» AIM OF THE TASK
Within the material below, locate the line with "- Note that" and the line with "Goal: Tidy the", then return those two lines and all lines between them, exactly as written.

» RECORDS FOR THE EXERCISE
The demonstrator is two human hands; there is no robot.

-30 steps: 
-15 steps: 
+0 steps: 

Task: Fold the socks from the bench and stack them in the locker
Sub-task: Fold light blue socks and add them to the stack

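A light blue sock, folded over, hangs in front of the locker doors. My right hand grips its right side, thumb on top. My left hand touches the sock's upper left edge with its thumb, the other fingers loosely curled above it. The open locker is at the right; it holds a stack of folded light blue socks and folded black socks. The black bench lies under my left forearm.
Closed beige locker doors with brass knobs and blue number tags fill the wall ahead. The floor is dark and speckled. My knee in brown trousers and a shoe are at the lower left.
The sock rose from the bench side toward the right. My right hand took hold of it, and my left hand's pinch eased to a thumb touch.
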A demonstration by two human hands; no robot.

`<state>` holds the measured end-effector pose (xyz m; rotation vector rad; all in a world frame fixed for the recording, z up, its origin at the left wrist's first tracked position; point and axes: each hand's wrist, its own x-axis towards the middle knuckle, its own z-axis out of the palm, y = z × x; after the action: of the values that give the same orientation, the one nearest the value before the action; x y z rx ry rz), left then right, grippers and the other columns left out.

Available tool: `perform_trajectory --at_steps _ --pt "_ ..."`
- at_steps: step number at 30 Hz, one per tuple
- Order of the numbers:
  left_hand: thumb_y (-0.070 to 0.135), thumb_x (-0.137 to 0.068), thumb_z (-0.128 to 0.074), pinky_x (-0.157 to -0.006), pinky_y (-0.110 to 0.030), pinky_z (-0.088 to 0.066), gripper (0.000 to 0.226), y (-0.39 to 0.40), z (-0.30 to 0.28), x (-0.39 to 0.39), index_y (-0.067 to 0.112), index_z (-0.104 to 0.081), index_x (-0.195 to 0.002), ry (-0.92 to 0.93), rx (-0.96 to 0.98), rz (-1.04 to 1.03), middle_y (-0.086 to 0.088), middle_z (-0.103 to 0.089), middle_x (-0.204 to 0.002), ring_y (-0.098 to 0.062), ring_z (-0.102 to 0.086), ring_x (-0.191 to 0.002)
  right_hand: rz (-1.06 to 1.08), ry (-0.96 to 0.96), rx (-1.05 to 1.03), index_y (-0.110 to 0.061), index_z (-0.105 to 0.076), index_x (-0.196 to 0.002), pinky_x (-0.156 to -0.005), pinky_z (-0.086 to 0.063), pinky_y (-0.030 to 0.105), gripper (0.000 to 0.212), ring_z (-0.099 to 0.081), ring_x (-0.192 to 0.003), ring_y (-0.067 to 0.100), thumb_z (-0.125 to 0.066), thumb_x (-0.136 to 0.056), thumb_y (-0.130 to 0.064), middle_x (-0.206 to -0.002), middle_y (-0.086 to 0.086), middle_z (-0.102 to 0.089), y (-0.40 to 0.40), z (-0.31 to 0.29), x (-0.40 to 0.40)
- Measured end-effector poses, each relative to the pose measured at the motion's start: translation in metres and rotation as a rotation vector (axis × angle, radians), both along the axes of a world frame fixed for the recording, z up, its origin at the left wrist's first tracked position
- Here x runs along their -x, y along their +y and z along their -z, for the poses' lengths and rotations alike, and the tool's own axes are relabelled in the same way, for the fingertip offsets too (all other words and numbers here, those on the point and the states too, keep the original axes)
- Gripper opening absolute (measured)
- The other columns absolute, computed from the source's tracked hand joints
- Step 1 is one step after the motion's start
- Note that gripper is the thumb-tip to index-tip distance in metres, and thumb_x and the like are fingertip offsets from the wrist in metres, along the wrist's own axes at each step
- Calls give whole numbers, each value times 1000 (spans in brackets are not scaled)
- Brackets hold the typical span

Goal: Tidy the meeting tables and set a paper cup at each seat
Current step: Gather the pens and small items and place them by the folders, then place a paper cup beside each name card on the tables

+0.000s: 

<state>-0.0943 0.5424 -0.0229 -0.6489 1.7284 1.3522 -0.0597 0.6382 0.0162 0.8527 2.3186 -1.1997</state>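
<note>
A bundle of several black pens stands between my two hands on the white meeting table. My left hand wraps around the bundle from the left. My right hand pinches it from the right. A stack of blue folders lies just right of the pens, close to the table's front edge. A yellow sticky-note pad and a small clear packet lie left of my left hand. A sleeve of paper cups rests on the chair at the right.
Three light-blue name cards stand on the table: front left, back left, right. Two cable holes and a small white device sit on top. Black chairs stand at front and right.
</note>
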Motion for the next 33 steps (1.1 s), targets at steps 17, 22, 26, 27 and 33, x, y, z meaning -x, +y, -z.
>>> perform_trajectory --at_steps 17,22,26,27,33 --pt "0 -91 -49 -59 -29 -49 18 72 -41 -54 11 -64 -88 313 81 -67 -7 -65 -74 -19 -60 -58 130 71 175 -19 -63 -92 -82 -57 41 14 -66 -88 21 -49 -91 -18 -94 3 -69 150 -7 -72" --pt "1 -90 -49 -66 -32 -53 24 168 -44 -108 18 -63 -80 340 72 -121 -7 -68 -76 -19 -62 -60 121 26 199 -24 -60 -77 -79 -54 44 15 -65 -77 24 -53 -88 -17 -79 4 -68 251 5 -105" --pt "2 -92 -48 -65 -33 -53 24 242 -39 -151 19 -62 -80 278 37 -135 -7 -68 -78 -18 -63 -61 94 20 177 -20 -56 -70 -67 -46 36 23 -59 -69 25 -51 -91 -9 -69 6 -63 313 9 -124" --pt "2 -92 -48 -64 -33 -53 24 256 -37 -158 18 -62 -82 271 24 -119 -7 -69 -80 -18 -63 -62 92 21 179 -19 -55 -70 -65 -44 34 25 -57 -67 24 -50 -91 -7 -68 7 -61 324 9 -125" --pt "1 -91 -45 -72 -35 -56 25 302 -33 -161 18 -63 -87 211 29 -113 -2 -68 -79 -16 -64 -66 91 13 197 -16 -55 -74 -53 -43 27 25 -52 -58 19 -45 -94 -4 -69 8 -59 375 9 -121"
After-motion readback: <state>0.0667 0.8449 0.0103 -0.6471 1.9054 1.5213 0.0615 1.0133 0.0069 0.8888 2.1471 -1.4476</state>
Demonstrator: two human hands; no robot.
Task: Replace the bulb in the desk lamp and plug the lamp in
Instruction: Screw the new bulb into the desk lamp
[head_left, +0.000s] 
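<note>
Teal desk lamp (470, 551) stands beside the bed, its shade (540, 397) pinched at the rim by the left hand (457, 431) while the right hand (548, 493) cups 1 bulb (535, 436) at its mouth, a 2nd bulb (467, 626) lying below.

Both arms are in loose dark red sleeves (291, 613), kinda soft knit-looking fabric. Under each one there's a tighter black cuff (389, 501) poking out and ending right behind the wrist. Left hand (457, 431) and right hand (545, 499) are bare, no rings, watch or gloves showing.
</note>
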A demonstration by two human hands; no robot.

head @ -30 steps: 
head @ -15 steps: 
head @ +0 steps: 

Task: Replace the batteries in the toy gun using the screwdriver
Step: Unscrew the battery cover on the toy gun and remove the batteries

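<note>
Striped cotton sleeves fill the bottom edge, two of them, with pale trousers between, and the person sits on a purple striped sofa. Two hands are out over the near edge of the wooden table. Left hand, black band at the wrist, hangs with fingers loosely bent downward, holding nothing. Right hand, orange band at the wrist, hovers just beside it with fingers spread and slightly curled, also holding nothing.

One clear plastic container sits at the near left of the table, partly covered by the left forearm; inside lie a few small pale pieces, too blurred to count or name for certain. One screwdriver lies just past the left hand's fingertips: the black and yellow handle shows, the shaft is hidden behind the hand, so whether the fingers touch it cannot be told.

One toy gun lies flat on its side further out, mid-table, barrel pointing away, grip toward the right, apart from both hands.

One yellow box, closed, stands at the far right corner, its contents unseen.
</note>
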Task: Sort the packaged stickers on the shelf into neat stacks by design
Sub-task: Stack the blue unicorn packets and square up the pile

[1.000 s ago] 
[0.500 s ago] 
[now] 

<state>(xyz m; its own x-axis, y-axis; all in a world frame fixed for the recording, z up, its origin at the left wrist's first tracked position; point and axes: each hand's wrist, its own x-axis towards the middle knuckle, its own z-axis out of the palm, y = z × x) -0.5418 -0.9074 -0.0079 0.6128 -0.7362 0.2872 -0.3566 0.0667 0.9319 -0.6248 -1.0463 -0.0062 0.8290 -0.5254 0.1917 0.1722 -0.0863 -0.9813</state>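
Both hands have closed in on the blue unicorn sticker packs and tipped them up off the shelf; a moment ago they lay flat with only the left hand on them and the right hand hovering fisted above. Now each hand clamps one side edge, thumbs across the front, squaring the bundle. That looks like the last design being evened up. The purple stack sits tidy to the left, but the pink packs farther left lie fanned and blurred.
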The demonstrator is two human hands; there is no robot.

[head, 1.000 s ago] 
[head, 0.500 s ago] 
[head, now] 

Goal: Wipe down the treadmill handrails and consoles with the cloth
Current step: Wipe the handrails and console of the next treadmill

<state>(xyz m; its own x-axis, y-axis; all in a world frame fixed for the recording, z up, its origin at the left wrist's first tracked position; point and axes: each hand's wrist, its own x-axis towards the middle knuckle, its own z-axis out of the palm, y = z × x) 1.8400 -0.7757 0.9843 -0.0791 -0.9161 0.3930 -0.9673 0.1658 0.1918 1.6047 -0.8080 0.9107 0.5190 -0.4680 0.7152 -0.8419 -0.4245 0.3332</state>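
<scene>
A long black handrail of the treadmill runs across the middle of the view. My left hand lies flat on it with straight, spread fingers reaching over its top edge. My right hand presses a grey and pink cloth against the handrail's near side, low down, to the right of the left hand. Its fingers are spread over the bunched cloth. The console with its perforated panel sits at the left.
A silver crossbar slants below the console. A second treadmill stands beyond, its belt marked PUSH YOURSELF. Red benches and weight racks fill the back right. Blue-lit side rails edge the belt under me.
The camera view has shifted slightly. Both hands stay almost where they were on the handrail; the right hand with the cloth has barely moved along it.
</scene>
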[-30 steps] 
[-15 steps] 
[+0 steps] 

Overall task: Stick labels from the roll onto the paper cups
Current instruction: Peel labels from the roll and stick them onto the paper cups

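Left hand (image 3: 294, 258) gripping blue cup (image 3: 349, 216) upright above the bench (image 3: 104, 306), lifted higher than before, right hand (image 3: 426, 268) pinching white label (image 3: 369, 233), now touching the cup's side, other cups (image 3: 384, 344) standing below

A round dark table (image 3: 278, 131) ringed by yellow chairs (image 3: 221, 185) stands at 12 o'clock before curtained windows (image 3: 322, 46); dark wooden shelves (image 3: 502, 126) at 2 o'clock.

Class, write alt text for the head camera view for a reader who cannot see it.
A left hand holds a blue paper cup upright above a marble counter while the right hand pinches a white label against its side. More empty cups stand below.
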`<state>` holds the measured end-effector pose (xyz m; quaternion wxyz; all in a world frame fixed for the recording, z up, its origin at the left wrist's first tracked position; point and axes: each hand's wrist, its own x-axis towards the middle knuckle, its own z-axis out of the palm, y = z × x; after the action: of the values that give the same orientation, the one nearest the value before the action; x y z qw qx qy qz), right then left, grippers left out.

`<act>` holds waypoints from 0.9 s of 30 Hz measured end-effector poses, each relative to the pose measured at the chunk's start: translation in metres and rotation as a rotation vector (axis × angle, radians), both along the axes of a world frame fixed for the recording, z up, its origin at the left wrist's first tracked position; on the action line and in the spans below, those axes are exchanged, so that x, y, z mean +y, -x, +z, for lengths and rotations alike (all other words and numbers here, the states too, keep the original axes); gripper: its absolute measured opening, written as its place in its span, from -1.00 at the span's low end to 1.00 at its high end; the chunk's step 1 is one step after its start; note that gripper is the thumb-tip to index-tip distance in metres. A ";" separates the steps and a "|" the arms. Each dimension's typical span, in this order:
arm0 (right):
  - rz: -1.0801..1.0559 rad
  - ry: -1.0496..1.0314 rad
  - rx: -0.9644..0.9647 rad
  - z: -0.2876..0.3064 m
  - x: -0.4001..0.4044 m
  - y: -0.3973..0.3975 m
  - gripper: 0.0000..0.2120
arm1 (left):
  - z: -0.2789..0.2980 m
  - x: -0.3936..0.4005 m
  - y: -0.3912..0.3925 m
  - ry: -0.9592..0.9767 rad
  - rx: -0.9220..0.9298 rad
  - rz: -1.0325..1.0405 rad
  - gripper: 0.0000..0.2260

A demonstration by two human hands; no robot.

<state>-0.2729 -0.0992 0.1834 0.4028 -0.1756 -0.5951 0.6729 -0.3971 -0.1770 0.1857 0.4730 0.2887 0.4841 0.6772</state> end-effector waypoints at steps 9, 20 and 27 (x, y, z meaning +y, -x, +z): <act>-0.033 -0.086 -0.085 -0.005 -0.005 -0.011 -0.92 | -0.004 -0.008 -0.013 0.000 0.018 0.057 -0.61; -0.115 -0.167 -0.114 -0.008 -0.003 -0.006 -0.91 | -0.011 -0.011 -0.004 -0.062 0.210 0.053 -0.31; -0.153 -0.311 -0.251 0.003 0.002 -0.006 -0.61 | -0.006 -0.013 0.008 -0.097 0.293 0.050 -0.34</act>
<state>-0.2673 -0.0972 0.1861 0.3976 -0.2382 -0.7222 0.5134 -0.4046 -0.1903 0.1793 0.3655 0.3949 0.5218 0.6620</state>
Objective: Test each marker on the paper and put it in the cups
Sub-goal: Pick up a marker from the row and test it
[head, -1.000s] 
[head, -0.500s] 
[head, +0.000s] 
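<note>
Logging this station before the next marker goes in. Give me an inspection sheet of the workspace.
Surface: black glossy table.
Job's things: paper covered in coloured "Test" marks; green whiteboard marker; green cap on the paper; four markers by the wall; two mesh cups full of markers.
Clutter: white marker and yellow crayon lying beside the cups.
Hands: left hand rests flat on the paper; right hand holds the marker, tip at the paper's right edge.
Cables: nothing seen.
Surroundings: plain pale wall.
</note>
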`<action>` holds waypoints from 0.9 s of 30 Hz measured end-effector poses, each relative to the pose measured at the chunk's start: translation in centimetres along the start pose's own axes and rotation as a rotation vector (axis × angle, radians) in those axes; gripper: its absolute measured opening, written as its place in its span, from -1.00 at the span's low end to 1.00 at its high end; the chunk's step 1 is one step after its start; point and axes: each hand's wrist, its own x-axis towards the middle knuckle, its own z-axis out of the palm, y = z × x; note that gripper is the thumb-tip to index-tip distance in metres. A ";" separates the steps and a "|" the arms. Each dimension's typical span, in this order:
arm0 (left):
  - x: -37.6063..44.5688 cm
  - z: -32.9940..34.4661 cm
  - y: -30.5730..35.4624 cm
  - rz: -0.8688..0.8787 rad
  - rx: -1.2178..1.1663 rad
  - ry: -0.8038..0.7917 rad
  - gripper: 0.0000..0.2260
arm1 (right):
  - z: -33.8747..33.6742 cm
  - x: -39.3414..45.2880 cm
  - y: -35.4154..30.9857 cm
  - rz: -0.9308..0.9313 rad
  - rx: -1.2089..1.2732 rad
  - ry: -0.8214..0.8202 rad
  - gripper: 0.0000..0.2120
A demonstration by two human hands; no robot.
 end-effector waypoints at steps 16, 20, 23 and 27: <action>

» EXPECTED ANSWER
- Note that gripper is the thumb-tip to index-tip distance in metres, and thumb_x and the like are fingertip offsets from the wrist in metres, along the wrist's own axes at each step
- Calls give whole numbers, each value times 1000 (spans in brackets are not scaled)
- Brackets hold the typical span

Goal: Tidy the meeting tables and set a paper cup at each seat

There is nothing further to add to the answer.